We evaluated the effects of Cognitive Behavioural Therapy (CBT) alone or with additional interventions on pain, disability, kinesiophobia, anxiety, stress, depression, quality of life, and catastrophizing of patients with chronic neck pain (CNP). Nineteen studies met the inclusion criteria, and fourteen studies were quantitatively analysed. Risk of bias was assessed using the PEDro scale and the certainty of evidence using the GRADE approach. Studies were pooled (where applicable) and subgroup analyses were performed for CNP, or whiplash associated disorders. Studies compared-directly or indirectly-CBT interventions to no treatment, conservative interventions such as exercise and/or physiotherapy, or multimodal interventions. We present effect estimates at 8-week, 12-week, 6-month, and 1-year follow-up. Low certainty evidence suggests a clinically significant pain reduction (short-term) favouring CBT with or without additional intervention compared to no intervention SMD = -0.73; 95%CI: -1.23 to -0.23). Very low and low certainty evidence suggest clinically significant improvements in kinesiophobia (very short-term SMD = -0.83; 95%CI: -1.28 to -0.39 and short-term SMD = -1.30, 95%CI: -1.60 to -0.99), depression SMD = -0.74, 95%CI: -1.35 to -0.14) and anxiety SMD = -0.76, 95%CI: -1.34 to -0.18) favouring a multimodal intervention with CBT (short-term) compared to other conservative interventions. Combining different types of CBT interventions resulted in potentially heterogeneous comparisons.

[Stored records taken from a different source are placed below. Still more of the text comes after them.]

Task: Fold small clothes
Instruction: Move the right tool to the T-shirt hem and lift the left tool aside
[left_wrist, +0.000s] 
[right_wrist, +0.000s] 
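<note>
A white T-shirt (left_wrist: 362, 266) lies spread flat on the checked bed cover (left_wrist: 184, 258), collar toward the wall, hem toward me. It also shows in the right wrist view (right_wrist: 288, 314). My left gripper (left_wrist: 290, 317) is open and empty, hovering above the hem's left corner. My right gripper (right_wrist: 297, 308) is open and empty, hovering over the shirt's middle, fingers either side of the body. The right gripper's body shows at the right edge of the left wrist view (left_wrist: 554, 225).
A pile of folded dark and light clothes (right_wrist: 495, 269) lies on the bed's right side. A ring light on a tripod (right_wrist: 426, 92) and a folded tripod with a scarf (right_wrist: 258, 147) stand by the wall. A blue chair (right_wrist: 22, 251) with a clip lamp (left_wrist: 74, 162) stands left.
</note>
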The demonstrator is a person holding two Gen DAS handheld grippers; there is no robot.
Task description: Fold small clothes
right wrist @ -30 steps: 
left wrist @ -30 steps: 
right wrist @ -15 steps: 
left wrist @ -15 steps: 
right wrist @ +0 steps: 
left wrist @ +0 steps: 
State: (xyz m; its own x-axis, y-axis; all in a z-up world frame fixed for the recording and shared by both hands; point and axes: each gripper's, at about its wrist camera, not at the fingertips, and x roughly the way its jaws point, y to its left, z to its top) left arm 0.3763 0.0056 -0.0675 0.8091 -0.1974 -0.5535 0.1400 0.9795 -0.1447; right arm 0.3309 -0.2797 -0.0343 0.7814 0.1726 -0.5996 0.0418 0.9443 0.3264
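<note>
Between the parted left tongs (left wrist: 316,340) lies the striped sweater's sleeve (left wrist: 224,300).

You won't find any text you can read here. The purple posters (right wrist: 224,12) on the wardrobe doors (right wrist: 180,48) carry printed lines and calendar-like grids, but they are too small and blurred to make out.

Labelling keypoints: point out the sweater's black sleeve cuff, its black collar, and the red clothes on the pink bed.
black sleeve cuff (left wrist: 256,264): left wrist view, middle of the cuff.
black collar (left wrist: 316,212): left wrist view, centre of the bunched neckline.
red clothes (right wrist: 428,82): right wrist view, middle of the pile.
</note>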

认知行为疗法治疗慢性颈部疼痛的有效性:一项系统综述和荟萃分析。
我们评估了认知行为疗法(CBT)单独或联合其他干预措施对慢性颈部疼痛(CNP)患者的疼痛、残疾、运动恐惧症、焦虑、压力、抑郁、生活质量和灾难化的影响。19项研究符合纳入标准,14项研究进行了定量分析。偏倚风险采用PEDro量表评估,证据确定性采用GRADE方法评估。研究合并(如适用),并对CNP或鞭打相关疾病进行亚组分析。研究直接或间接地将cbt干预与无治疗、保守干预(如运动和/或物理治疗)或多模式干预进行比较。我们对随访8周、12周、6个月和1年的效果进行了评估。低确定性证据表明,与不进行干预相比,有或没有额外干预的CBT更有利于临床显著的疼痛减轻(短期)SMD = -0.73;95%CI: -1.23至-0.23)。极低和低确定性证据表明,运动恐惧症的临床显著改善(极短期SMD = -0.83;(95%CI: -1.28至-0.39,短期SMD = -1.30, 95%CI: -1.60至-0.99),抑郁SMD = -0.74, 95%CI: -1.35至-0.14),焦虑SMD = -0.76, 95%CI: -1.34至-0.18))与其他保守干预相比,支持CBT(短期)的多模式干预。结合不同类型的CBT干预导致潜在的异质比较。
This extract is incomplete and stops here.